** YOUR ASSIGNMENT **
Look through the records below for the line with "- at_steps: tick". Return that line and each one after it up to and including the line with "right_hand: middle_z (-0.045", exactly.

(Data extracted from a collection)
<<<<

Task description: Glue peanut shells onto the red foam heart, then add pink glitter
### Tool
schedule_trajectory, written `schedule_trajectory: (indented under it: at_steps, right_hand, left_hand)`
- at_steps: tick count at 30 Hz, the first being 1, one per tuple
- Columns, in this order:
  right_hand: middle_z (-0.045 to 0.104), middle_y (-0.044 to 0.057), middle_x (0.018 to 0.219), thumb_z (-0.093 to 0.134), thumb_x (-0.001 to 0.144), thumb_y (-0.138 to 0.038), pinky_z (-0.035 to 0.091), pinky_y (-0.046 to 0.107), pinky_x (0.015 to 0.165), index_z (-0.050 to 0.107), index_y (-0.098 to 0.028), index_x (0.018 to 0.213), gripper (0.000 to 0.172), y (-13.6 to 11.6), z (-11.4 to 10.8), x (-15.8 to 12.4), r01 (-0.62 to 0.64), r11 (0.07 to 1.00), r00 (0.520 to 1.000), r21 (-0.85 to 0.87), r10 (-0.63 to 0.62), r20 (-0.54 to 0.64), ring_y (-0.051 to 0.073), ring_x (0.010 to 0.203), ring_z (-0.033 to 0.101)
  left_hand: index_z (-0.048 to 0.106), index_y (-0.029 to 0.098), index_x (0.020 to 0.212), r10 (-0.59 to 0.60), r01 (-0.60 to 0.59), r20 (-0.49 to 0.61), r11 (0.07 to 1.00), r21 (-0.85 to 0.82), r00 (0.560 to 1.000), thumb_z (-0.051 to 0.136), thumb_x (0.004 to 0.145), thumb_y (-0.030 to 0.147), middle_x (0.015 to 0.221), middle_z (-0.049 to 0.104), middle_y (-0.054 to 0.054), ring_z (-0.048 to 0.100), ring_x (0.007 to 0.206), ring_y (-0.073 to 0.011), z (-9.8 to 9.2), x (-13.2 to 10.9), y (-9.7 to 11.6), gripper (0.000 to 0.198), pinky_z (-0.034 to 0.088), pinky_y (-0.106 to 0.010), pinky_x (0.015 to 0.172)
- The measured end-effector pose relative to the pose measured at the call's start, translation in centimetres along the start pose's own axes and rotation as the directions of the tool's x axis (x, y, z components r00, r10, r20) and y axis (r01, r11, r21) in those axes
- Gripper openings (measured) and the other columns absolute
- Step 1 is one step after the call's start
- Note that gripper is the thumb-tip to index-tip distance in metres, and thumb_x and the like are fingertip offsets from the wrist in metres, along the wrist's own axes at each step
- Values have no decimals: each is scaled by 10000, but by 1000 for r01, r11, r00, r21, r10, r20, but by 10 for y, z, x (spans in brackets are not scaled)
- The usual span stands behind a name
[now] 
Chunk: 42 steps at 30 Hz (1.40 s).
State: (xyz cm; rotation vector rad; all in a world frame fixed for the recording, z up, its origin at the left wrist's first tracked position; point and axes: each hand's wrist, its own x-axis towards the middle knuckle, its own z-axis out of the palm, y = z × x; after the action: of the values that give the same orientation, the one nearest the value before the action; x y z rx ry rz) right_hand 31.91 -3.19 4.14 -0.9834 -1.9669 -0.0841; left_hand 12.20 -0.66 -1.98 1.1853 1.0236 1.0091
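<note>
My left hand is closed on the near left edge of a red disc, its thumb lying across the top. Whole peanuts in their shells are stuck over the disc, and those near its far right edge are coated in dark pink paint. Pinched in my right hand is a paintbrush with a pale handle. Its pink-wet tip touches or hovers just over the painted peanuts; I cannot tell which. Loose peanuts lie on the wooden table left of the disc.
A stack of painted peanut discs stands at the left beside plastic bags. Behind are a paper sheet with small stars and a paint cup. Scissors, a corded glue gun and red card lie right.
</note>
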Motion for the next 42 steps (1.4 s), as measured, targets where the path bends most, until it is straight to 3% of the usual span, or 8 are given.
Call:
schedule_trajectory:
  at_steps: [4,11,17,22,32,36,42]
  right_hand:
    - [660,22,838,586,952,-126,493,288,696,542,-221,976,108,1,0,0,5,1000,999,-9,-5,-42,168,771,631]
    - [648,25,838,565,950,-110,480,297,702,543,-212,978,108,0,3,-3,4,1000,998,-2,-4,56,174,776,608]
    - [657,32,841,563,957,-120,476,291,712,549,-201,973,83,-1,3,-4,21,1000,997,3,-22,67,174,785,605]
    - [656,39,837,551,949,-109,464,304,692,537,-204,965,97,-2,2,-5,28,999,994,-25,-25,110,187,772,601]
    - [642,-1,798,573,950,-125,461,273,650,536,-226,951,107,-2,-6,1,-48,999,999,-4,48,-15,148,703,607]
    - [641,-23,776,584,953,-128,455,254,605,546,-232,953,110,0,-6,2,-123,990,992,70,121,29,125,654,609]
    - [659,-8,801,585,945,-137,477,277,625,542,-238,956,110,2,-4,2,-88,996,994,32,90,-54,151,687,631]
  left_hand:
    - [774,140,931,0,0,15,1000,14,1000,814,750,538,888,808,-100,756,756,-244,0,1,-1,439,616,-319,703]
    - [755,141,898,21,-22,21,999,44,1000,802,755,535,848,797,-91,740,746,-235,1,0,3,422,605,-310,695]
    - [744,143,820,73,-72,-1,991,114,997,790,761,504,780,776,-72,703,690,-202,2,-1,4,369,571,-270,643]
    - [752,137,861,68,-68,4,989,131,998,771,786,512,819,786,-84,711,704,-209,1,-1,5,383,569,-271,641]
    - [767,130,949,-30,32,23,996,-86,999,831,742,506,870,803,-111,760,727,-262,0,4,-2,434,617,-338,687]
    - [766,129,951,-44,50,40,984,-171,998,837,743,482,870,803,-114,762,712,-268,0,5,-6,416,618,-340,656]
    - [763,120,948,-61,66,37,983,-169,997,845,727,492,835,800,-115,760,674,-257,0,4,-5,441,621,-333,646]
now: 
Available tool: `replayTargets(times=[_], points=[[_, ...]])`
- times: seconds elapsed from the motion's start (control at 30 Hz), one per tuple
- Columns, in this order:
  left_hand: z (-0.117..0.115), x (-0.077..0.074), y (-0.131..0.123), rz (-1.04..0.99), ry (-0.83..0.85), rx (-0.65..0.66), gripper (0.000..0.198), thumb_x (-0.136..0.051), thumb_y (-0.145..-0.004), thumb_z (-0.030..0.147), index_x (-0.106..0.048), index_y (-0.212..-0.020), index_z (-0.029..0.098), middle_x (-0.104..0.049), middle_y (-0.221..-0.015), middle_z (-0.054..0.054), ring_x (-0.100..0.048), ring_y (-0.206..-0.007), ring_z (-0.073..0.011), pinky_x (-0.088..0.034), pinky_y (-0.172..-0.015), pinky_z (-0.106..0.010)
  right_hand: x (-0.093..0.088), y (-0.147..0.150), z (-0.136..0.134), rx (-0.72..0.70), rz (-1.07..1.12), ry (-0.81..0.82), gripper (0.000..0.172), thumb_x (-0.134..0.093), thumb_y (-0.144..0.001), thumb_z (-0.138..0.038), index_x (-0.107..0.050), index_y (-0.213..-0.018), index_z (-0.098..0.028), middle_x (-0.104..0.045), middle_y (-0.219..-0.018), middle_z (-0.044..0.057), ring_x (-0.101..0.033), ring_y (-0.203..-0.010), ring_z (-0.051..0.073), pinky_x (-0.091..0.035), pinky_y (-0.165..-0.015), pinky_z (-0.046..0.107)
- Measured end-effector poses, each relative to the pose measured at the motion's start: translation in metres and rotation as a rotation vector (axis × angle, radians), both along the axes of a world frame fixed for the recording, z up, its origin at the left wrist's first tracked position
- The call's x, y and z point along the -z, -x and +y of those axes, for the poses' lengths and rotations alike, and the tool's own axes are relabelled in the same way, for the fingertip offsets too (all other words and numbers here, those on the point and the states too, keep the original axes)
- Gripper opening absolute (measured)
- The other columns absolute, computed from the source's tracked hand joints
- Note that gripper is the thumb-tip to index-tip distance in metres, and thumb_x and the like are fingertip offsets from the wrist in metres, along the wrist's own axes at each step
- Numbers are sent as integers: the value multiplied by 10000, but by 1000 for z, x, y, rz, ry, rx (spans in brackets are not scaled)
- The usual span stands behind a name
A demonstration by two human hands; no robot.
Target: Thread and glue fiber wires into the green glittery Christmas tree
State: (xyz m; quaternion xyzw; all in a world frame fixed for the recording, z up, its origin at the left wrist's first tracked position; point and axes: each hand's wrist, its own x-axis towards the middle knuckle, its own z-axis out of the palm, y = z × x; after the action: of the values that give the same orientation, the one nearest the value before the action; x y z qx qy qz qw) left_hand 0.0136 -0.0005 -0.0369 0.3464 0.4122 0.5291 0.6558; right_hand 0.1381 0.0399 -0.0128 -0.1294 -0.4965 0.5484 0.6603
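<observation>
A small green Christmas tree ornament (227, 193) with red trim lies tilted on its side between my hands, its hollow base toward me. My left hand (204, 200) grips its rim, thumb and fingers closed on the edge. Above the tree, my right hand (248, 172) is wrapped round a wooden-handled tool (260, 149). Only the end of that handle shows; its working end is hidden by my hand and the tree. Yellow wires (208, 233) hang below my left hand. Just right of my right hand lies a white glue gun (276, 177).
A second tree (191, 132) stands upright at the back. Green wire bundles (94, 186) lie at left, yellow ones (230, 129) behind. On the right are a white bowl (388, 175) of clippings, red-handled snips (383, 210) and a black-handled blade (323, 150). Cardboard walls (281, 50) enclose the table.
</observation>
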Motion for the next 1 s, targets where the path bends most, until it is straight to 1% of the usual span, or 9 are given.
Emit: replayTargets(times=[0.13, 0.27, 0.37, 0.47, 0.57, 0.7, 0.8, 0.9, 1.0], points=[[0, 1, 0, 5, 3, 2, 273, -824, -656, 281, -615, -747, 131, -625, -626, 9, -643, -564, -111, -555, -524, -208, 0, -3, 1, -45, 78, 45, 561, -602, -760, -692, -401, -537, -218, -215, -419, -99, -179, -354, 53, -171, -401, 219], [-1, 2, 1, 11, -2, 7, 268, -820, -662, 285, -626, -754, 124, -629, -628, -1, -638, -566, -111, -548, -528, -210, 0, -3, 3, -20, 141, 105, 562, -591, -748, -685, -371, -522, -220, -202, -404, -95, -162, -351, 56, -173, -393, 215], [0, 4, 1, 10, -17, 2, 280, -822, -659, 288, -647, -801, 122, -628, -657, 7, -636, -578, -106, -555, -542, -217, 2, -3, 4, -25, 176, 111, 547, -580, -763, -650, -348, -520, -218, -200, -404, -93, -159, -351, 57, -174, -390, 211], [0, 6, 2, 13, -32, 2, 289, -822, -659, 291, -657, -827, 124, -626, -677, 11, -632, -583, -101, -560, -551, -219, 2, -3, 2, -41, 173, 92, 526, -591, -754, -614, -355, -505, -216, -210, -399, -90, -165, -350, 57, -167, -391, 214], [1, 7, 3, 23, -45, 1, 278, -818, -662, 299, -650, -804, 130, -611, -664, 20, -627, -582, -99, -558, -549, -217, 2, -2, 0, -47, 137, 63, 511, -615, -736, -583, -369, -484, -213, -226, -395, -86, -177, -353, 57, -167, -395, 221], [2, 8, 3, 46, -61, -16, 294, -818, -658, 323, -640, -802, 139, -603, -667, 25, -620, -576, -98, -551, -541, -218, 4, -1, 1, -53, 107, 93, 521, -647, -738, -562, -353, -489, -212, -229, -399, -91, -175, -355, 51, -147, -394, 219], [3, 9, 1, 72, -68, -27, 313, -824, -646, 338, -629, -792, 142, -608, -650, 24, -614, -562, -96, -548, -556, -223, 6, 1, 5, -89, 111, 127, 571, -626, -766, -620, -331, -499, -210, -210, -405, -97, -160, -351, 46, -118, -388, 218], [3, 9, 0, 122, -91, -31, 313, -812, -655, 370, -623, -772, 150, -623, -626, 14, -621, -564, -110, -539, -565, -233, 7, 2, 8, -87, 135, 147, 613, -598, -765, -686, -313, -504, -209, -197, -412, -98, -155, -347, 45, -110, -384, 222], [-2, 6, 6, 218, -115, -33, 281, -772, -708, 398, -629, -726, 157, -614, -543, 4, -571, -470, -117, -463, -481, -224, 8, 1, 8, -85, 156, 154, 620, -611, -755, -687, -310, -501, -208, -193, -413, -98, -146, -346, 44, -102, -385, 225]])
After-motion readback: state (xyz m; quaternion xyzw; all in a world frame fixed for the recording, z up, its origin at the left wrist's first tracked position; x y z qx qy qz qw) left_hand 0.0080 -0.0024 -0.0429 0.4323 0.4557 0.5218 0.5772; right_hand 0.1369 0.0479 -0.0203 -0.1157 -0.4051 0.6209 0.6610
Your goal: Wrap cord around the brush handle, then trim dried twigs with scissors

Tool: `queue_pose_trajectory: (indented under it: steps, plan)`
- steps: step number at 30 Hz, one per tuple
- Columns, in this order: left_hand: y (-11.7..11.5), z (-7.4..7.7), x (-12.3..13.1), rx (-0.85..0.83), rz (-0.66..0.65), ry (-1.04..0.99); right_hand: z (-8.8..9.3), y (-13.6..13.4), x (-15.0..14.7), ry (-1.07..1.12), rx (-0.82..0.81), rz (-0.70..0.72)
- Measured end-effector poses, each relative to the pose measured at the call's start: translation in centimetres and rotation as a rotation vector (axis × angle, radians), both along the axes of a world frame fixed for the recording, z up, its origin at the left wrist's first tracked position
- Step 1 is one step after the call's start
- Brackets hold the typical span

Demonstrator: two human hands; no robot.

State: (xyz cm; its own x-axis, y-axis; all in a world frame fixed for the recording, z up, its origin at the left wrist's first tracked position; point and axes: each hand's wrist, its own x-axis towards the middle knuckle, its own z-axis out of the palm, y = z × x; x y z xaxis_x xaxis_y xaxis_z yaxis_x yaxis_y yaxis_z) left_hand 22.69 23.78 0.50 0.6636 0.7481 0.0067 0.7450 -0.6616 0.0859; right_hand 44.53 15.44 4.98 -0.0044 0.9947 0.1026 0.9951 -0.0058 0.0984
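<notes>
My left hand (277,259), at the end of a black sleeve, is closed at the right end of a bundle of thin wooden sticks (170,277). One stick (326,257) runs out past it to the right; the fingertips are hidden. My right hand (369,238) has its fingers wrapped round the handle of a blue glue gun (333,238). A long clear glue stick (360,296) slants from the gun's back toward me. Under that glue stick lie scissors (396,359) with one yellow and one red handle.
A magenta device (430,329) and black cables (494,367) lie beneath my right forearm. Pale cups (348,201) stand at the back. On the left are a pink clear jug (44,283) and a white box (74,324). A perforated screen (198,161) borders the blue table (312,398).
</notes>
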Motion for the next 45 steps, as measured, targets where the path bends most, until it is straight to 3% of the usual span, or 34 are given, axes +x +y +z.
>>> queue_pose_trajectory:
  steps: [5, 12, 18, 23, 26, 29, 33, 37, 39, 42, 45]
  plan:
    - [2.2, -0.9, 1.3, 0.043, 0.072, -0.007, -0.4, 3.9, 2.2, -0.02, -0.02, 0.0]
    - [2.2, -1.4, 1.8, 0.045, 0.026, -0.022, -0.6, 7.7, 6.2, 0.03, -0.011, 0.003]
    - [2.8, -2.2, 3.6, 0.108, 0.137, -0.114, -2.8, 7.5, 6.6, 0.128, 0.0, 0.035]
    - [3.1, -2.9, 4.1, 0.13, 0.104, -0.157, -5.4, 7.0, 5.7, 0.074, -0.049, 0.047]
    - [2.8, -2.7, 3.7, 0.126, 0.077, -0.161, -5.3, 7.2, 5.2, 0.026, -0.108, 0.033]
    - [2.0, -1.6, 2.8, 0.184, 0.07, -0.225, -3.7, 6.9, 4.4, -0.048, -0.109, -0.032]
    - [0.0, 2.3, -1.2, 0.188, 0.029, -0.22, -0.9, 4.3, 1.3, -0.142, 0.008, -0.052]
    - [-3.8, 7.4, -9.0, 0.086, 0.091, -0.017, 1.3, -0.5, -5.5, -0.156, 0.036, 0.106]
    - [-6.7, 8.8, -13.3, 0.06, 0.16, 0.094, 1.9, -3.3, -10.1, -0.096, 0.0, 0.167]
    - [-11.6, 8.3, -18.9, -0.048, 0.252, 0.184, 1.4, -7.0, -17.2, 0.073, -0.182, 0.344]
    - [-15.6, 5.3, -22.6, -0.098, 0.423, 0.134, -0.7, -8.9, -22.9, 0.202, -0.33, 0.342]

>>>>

** RESPONSE TO THIS EXERCISE **
- at_steps: tick count at 30 Hz, the first being 1, one per tuple
- Columns, in this order:
  right_hand: middle_z (-0.045 to 0.104), middle_y (-0.044 to 0.057), middle_x (0.018 to 0.219), thumb_z (-0.093 to 0.134), thumb_x (-0.001 to 0.144), thumb_y (-0.138 to 0.038), pinky_z (-0.035 to 0.091), pinky_y (-0.046 to 0.107), pinky_x (0.015 to 0.165), index_z (-0.050 to 0.107), index_y (-0.098 to 0.028), index_x (0.018 to 0.213), gripper (0.000 to 0.172), y (-13.6 to 11.6), z (-11.4 to 10.8), x (-15.8 to 12.4), r01 (-0.62 to 0.64), r11 (0.07 to 1.00), r00 (0.520 to 1.000), r21 (-0.85 to 0.87), r10 (-0.63 to 0.62), r20 (-0.54 to 0.64), ring_y (-0.051 to 0.073), ring_x (0.010 to 0.203), ring_z (-0.033 to 0.101)

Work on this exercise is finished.